_Prompt:_
From the data below, repeat exactly the lines from the line with "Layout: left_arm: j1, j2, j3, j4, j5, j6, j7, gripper" to the line with "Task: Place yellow", both included.

━━━ Working data

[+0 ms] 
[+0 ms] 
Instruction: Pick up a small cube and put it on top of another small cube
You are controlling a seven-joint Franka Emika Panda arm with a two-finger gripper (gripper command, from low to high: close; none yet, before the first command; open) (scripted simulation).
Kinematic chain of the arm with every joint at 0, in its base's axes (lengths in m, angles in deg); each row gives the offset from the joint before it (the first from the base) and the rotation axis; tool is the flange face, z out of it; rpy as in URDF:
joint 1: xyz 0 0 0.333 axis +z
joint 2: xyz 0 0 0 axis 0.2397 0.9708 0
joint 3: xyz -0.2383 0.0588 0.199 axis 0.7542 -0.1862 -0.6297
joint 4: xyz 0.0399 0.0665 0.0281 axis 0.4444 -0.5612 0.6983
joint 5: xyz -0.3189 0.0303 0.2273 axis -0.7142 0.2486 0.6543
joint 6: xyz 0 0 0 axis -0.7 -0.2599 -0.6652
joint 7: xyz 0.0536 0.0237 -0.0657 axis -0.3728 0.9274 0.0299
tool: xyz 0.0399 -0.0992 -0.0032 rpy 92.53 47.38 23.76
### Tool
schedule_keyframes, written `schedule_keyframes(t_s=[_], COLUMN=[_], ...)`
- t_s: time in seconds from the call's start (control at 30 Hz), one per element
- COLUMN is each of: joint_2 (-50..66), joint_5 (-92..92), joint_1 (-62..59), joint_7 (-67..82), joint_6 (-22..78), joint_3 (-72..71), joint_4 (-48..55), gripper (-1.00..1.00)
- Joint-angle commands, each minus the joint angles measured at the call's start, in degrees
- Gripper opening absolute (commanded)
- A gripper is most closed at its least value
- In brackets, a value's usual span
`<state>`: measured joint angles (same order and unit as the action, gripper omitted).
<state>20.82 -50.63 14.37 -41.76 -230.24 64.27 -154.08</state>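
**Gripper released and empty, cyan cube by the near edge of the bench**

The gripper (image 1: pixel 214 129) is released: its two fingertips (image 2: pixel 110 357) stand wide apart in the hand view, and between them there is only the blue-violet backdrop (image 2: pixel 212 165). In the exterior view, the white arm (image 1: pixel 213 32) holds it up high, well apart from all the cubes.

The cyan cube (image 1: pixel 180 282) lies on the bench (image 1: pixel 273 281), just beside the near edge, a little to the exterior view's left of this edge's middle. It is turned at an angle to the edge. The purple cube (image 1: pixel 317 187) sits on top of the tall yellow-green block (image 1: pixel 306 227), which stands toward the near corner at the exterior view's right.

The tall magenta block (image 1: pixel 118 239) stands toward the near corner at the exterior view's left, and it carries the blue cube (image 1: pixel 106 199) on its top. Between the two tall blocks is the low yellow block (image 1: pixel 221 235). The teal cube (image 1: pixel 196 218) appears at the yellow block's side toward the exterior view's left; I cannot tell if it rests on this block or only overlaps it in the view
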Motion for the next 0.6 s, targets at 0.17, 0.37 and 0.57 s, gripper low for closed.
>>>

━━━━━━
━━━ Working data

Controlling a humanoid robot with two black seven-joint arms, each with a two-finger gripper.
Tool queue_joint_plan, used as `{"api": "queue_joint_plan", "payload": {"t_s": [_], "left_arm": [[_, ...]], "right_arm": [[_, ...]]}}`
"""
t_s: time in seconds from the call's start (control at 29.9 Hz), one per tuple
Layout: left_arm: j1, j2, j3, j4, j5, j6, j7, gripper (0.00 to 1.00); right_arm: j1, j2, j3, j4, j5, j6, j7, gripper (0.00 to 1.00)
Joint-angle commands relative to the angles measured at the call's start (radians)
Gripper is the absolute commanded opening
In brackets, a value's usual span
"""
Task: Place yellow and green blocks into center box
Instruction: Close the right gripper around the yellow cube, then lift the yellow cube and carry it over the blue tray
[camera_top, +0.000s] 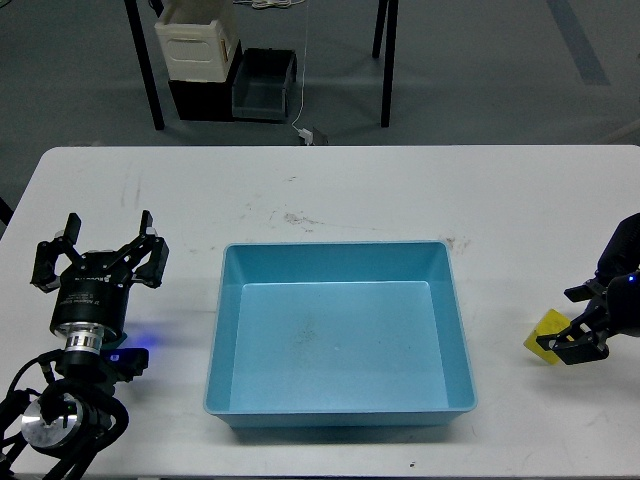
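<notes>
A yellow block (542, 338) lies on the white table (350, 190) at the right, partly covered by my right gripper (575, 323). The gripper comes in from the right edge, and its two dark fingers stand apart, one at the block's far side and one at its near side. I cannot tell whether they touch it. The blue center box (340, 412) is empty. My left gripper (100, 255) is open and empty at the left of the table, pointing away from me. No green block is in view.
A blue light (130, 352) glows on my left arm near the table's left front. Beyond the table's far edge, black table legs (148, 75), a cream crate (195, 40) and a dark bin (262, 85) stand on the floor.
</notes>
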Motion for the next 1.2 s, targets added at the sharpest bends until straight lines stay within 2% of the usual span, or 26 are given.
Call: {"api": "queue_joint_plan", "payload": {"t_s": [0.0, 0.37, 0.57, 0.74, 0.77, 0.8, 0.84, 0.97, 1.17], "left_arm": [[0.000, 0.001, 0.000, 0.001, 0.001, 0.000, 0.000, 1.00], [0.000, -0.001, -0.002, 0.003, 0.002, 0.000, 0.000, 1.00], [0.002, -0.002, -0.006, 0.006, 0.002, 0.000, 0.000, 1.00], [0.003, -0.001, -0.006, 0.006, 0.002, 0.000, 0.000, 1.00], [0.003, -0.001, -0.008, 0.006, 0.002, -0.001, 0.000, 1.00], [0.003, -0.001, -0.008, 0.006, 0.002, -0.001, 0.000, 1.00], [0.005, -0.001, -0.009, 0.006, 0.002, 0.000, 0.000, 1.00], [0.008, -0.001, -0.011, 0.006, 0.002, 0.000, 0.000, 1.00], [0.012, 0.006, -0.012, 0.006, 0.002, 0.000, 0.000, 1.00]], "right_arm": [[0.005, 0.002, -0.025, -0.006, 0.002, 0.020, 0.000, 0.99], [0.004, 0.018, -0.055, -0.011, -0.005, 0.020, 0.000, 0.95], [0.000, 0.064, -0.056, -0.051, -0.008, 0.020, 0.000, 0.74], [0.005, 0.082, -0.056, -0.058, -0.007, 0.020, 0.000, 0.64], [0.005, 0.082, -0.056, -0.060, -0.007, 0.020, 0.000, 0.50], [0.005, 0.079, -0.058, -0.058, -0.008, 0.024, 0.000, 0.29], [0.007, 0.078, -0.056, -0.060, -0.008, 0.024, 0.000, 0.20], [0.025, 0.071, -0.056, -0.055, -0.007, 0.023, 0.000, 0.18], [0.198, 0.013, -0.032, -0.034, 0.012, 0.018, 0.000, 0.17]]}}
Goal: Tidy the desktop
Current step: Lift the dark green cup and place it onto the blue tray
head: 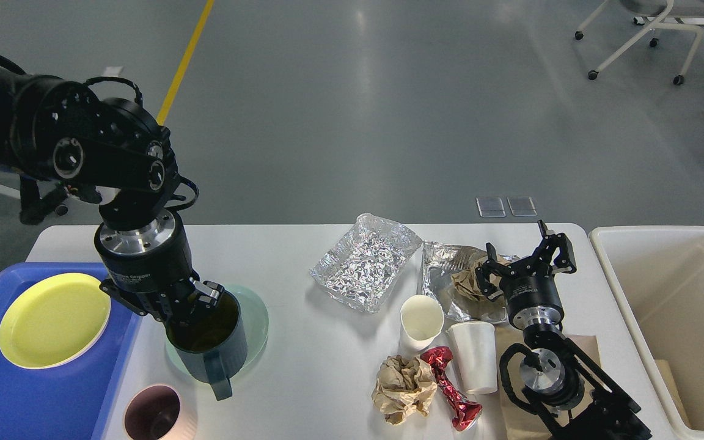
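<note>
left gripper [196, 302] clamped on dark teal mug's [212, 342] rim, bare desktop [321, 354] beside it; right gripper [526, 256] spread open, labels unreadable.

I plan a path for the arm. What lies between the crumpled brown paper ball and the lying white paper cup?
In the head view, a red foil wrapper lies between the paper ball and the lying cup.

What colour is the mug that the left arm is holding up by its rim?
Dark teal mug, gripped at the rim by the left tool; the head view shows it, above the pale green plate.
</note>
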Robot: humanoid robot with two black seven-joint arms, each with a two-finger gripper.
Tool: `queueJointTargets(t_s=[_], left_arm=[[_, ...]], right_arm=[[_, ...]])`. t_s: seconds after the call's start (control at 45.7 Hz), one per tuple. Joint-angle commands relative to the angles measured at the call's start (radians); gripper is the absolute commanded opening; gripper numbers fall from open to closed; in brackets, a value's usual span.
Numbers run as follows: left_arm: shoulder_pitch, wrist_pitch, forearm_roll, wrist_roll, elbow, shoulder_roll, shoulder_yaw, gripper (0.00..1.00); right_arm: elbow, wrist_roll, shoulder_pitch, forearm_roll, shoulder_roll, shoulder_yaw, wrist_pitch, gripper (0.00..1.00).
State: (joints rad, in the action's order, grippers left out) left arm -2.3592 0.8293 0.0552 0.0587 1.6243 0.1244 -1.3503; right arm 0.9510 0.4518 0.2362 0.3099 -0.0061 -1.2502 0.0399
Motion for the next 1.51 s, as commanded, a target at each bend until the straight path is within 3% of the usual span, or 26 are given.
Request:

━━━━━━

_Problem solution:_
Layout: left_arm: j1, j2, j3, j4, j5, j6, j7, gripper (0.00 to 1.00); right_arm: j1, j2, j3, j4, j5, j6, j7, gripper (0.00 to 1.00)
Joint-angle commands relative to the angles measured at the call's start (radians)
Gripper is the absolute commanded opening
In brackets, a value's usual span
"""
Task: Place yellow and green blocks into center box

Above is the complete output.